> [RECORDS SHOWN]:
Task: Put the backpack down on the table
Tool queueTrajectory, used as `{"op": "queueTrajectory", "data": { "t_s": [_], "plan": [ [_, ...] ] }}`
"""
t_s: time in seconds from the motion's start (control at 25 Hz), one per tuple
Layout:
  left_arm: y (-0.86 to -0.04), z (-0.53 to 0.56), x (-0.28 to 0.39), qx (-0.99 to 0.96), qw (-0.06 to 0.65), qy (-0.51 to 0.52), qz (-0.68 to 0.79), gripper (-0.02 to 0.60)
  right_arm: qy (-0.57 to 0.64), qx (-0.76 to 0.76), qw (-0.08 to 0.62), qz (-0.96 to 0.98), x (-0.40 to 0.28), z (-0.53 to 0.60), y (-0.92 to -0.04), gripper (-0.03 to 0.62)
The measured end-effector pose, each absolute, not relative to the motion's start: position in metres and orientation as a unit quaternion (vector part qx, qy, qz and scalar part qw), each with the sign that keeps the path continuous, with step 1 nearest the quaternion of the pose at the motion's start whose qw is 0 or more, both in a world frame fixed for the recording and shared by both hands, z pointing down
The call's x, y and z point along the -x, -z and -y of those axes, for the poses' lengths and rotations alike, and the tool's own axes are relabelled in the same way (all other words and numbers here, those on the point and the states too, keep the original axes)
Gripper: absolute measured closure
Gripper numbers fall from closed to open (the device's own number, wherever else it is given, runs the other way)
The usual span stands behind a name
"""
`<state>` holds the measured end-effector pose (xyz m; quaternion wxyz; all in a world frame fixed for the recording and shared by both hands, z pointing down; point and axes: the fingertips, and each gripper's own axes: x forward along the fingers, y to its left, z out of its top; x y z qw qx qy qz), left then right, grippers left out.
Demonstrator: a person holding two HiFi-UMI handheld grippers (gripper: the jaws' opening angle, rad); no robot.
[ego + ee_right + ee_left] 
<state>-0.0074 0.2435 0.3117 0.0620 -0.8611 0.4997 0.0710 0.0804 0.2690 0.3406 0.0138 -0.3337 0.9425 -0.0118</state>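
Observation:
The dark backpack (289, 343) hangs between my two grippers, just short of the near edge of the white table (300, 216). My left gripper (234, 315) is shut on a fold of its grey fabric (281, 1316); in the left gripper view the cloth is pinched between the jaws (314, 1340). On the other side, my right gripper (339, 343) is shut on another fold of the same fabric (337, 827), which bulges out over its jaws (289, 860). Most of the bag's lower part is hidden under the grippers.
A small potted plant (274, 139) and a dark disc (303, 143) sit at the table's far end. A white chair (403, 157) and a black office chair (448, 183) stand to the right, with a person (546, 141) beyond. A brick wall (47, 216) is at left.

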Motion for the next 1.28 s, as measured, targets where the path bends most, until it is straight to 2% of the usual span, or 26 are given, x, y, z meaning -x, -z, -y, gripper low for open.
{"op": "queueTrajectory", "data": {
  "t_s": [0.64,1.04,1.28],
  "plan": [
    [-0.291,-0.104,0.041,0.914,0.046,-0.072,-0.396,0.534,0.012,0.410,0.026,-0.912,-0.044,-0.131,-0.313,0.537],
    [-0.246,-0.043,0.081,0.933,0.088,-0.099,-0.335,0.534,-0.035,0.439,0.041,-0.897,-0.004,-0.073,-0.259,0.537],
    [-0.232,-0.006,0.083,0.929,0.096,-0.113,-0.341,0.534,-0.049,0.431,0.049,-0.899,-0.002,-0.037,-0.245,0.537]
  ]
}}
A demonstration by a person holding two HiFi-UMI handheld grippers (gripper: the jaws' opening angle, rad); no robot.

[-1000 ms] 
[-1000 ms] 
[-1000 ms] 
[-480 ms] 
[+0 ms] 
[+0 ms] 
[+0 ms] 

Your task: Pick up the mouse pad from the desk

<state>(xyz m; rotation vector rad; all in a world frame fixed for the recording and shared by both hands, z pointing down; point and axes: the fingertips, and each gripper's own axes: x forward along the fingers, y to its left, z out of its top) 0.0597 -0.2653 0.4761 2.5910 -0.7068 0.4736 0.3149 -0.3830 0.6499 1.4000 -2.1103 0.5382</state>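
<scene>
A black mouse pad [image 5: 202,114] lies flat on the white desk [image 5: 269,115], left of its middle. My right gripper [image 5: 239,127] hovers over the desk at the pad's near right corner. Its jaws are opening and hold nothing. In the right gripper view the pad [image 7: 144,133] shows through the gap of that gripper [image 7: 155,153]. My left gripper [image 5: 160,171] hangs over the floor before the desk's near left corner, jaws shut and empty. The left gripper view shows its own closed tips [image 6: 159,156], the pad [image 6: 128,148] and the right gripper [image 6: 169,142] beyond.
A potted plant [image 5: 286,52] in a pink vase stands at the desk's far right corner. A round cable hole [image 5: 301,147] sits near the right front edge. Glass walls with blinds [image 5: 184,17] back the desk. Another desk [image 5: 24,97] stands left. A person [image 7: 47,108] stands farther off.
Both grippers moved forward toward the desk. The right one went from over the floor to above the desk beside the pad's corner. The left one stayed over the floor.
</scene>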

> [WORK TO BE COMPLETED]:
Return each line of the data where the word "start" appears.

> [RESPONSE FOR THIS EXERCISE]:
t_s: time in seconds from the motion's start (control at 25 Hz), one per tuple
The measured end-effector pose, each absolute, not relative to the motion's start: position in metres and orientation as a unit quaternion (vector part qx, qy, qz and scalar part qw), each with the sign that keeps the path continuous, with step 1 nearest the quaternion of the pose at the motion's start whose qw is 0 or more, both in a world frame fixed for the recording and shared by both hands, z pointing down

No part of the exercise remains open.